PowerShell 3.0: Why wait? Importing typed objects with typed properties from a CSV file

After working exclusively with PowerShell in my career for over two years now, it has become quite clear to me that the single most valuable feature in Microsoft Windows PowerShell, in my opinion anyway, is its extensibility.  In particular, it’s how easily it can be extended in PowerShell itself through a combination of PowerShell scripts and XML files, without the need of a compiler.  There are some features that are a very close second to that (consistency and discoverability), but the extensibility that PowerShell provides is truly second to none.
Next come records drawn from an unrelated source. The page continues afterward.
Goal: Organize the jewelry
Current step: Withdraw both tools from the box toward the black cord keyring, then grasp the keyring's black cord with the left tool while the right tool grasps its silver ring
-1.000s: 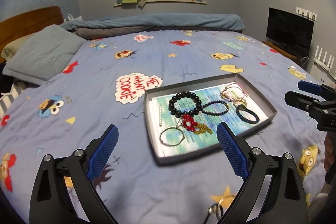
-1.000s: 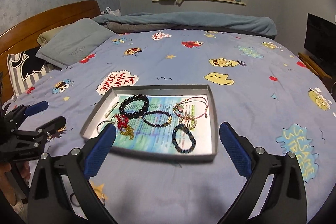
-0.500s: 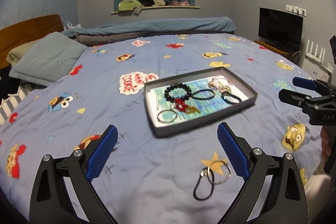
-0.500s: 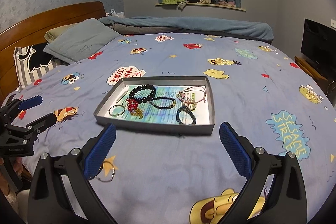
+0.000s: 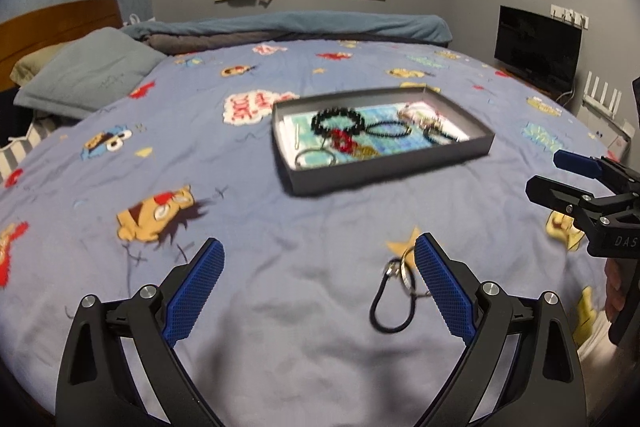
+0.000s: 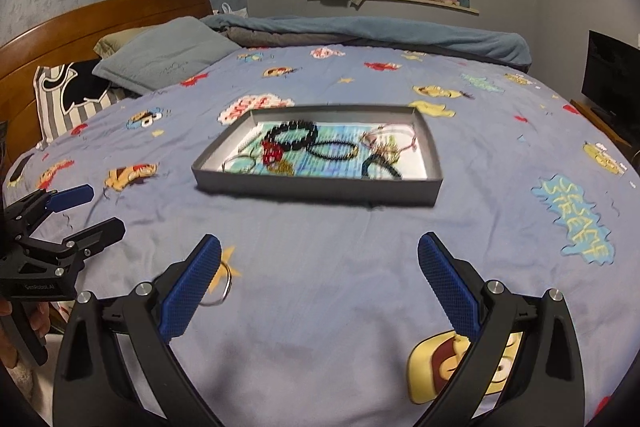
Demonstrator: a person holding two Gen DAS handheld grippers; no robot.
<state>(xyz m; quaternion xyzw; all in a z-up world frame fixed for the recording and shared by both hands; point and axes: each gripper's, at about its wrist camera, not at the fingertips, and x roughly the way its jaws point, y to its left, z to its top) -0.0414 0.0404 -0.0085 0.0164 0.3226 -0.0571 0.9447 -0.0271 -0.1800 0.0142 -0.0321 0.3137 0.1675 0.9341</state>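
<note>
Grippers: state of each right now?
Left gripper: open, holding nothing.
Right gripper: open, holding nothing.

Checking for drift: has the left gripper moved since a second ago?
Yes. The left gripper pulled back from the grey tray, which now sits farther off.

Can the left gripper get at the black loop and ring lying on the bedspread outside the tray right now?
Probably yes. The left gripper is open and empty, and the black loop with its ring lies on bare bedspread beside its right finger, nothing covering it.
</note>
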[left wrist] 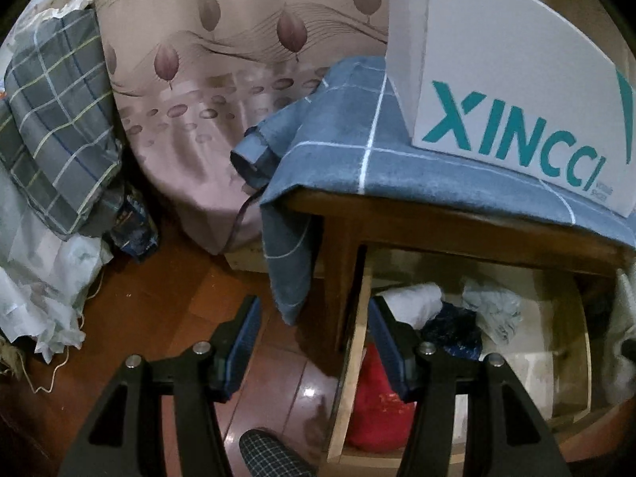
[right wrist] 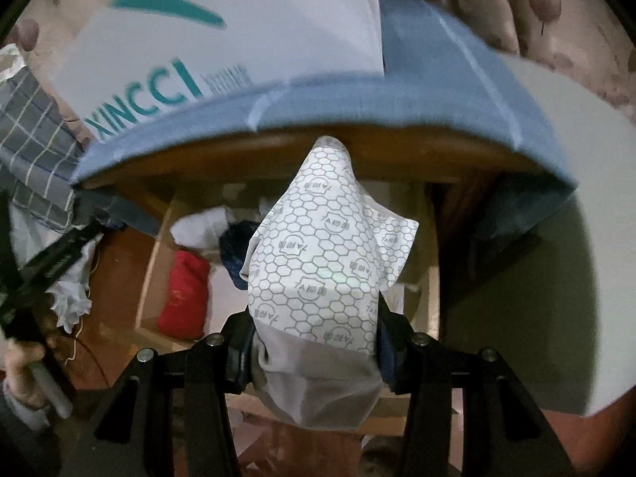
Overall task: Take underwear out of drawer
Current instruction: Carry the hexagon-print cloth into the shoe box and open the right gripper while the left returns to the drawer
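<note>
Floor: reddish-brown wood boards (left wrist: pixel 179 310), glossy, with a bright glare patch.
Bedside: bed draped in a pinkish sheet with a leaf print (left wrist: pixel 206 91), hanging to the floor.
Furniture: brown wooden cabinet (left wrist: pixel 342 230), top covered by a blue checked cloth (left wrist: pixel 349 139); a white box lettered XINCCI (left wrist: pixel 512 91) stands on it.
Left corner: grey plaid bundle (left wrist: pixel 55 119) over crumpled white plastic bags (left wrist: pixel 47 286).
Light: dim, indoor.

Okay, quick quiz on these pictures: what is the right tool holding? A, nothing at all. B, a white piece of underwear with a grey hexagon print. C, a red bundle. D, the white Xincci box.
B: in the right wrist view the right tool is clamped on the hexagon-print underwear, held above the open drawer, where the red bundle lies.
</note>
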A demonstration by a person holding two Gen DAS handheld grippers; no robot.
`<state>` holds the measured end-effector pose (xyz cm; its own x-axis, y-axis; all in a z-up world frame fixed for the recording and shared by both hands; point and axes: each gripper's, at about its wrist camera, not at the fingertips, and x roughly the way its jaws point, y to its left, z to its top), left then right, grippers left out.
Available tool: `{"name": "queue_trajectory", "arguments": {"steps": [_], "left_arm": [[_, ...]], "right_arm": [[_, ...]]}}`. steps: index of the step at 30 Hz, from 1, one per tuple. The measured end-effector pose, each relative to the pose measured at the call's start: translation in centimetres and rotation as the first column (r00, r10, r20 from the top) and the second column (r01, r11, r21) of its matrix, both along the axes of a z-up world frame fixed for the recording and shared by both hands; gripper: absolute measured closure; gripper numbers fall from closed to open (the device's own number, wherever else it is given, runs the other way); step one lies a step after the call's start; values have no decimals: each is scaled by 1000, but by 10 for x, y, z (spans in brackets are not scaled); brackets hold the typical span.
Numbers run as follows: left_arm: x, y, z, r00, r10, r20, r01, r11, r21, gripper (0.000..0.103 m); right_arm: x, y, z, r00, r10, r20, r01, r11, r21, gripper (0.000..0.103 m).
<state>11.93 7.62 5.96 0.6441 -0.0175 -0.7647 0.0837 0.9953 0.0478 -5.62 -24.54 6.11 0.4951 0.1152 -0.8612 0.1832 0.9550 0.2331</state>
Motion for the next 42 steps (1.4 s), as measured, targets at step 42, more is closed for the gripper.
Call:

Version 1.0 of PowerShell was extendible from within PowerShell via combinations of PowerShell functions, the .NET Framework, WMI, ADSI, Add-Member and external ps1xml files that define type extensions and formats, not to mention snapins.  Using these features in PowerShell 1.0, I found them more than capable to allow me to create some really creative workarounds to some challenging issues that were identified in that version.  Not everything can be worked around, of course; some bugs can really only be fixed by the PowerShell team, and that will always be the case.  Those bugs aside though, PowerShell 1.0 really did a great job of providing a ton of functionality and enabling people like you and me to add even more.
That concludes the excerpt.